Collection entries:
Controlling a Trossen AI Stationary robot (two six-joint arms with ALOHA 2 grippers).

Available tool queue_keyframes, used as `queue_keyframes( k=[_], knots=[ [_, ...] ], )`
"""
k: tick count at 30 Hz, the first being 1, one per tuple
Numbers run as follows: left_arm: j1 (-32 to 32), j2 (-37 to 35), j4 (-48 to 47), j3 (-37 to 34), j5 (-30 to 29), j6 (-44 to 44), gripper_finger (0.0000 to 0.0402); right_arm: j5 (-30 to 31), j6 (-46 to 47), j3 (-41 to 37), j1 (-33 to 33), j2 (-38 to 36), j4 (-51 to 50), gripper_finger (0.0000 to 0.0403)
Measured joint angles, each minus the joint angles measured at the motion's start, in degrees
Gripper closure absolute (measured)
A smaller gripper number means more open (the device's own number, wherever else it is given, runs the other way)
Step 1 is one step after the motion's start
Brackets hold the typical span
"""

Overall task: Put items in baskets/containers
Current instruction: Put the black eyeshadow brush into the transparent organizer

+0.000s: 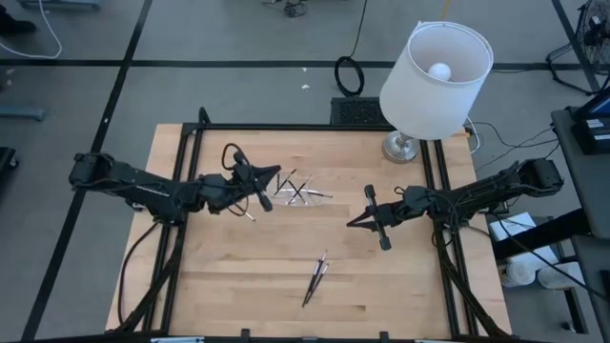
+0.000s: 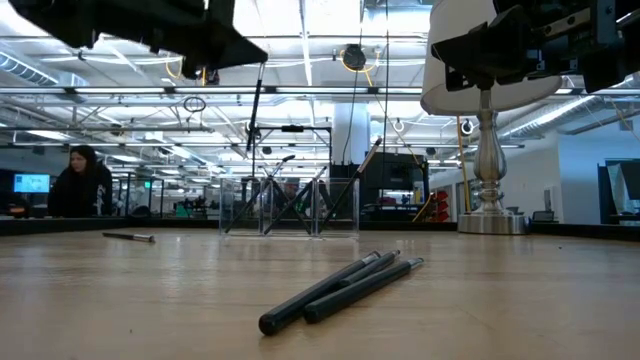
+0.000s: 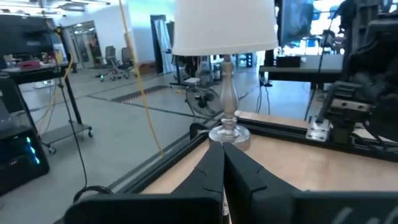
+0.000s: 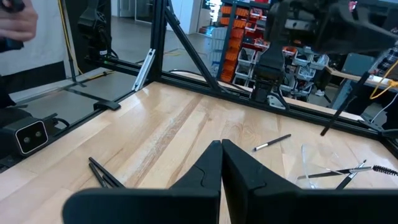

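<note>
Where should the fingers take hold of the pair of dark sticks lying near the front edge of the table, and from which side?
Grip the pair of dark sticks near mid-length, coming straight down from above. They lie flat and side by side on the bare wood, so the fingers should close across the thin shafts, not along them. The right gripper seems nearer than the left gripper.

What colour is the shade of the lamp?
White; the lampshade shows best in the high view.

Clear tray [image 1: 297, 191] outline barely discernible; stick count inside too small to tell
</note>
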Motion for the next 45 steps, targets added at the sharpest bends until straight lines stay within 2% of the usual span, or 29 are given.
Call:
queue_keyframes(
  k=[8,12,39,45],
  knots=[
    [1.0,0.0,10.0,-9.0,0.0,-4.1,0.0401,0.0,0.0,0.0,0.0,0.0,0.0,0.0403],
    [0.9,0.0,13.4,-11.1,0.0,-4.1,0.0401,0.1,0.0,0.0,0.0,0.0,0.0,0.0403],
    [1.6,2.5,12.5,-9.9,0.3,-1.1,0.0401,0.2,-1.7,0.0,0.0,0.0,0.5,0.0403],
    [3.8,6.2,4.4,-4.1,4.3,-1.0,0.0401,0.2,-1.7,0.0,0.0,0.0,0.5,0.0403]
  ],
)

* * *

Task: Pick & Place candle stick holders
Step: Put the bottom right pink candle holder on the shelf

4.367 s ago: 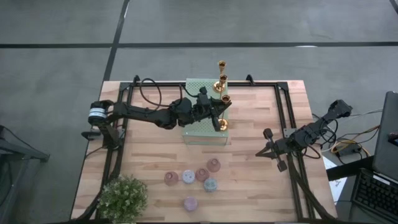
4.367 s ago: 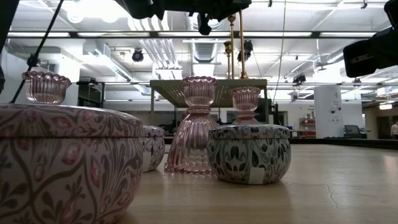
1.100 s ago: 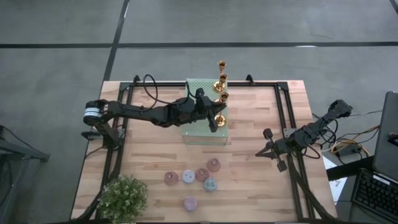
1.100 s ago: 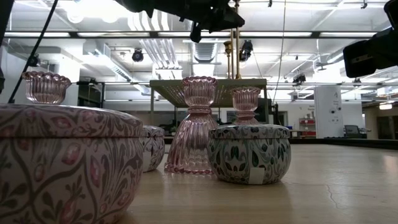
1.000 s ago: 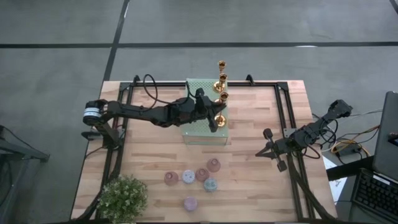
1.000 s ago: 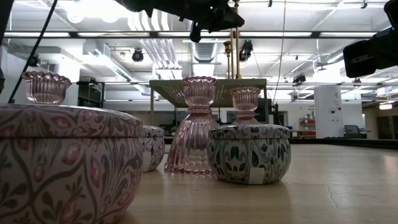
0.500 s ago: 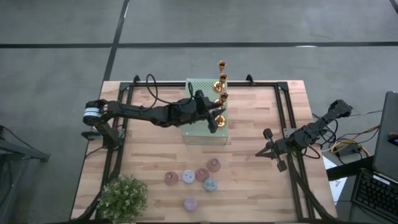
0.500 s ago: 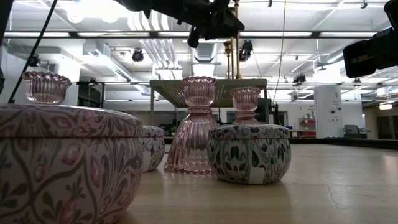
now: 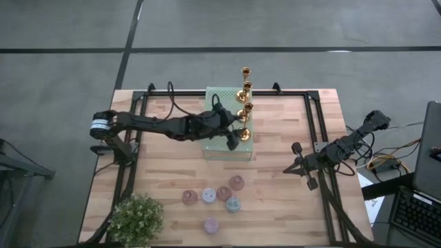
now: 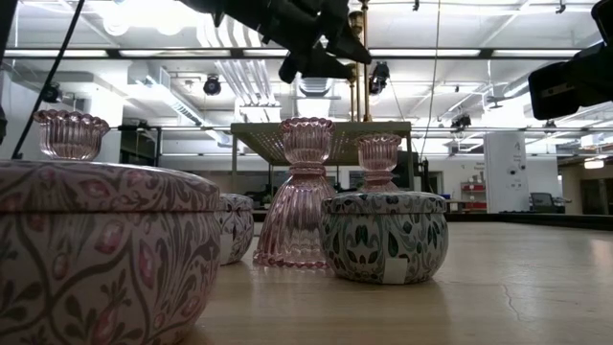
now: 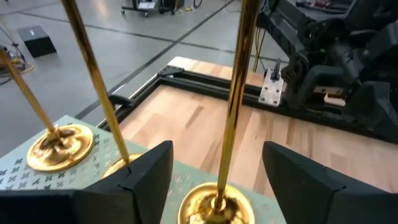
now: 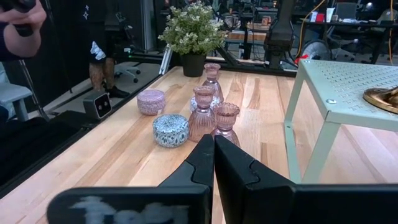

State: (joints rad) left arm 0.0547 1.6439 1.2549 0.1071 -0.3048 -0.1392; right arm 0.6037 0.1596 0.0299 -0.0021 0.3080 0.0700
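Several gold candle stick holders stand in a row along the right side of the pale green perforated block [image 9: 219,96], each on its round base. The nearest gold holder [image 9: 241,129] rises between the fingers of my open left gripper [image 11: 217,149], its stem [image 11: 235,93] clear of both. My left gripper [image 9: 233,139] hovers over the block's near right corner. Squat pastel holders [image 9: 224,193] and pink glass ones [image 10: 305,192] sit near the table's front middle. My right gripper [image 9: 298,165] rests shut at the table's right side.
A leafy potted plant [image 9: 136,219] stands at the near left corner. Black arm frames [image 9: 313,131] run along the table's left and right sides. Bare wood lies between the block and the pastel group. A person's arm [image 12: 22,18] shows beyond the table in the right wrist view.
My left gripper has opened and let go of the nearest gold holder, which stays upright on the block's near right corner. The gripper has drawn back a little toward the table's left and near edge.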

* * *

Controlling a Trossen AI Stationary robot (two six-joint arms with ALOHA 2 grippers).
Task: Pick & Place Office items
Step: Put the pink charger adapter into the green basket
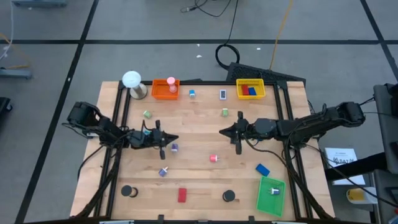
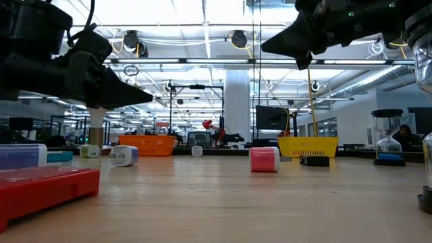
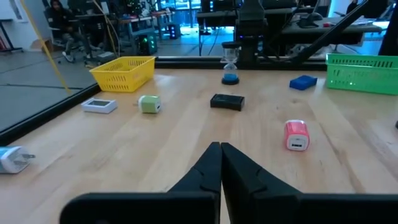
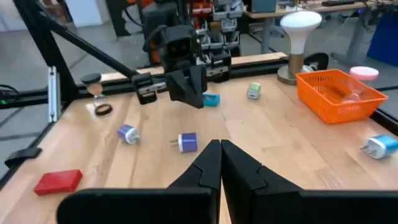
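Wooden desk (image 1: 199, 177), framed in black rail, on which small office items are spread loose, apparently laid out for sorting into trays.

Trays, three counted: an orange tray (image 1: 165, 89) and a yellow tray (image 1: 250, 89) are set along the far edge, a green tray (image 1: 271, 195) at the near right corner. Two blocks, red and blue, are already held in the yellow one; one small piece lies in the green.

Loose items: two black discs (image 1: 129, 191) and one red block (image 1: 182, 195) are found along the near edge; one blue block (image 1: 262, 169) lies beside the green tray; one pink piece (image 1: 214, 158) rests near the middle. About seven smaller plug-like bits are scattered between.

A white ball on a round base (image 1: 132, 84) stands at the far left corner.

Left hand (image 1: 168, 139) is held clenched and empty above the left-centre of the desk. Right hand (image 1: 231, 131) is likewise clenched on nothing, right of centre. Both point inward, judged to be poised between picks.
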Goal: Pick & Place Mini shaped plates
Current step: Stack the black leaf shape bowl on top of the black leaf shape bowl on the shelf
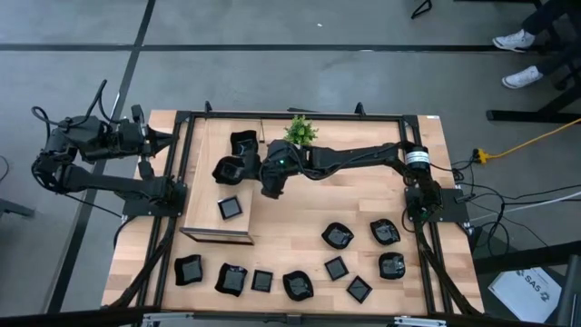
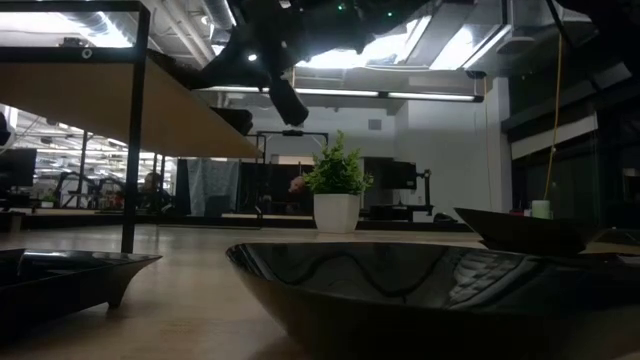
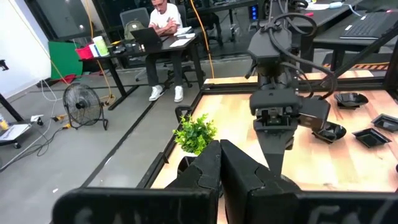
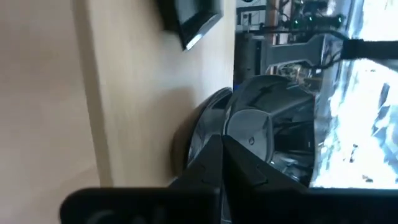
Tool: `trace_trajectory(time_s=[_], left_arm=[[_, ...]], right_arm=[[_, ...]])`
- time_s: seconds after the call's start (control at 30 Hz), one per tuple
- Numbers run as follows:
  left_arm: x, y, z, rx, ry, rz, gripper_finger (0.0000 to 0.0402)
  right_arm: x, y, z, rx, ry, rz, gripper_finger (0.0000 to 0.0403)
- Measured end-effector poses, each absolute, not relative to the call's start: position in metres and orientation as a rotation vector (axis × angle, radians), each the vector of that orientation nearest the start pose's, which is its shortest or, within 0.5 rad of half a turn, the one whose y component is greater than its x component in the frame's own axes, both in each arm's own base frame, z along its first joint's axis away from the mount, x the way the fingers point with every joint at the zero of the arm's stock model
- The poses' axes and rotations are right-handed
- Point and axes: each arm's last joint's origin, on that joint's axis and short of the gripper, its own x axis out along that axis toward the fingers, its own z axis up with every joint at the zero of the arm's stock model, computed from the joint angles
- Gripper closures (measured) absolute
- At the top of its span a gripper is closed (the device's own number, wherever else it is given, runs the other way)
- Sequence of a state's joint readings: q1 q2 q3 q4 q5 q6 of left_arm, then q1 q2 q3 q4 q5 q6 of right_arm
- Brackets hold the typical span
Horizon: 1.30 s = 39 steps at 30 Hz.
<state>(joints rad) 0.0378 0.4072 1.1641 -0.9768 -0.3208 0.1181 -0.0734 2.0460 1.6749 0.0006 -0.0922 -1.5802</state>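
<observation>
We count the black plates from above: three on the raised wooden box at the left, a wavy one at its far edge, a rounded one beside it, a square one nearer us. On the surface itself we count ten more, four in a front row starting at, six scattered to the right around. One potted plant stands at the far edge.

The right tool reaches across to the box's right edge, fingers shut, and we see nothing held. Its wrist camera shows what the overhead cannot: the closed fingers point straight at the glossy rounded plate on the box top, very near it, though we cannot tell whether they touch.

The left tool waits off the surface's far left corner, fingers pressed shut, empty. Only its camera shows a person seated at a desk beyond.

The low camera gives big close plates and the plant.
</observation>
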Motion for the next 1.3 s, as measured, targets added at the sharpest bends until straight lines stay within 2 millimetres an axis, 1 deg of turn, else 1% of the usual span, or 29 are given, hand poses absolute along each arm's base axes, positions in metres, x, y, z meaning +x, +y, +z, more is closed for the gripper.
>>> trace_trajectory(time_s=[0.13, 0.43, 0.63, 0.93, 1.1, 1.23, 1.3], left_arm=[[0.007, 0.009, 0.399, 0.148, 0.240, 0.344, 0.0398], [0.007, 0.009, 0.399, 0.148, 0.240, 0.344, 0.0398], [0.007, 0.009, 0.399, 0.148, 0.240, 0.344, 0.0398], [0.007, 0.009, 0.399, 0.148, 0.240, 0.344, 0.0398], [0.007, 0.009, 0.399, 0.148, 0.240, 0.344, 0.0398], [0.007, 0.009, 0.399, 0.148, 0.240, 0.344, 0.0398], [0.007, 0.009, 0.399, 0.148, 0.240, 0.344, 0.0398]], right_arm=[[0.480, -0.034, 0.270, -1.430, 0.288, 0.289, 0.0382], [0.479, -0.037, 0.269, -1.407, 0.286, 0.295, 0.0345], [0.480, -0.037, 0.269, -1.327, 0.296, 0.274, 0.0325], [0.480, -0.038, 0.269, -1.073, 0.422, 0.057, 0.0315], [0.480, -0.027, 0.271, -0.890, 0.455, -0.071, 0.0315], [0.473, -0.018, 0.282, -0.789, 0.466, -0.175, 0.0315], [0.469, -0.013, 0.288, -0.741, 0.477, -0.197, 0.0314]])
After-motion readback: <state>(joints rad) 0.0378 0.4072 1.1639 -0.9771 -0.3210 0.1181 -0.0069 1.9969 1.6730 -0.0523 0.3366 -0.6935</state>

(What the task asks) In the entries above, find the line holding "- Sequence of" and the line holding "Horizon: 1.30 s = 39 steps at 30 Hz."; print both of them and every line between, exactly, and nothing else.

(Expected output)
- Sequence of a state's joint readings: q1 q2 q3 q4 q5 q6 of left_arm, then q1 q2 q3 q4 q5 q6 of right_arm
- Brackets hold the typical span
Horizon: 1.30 s = 39 steps at 30 Hz.

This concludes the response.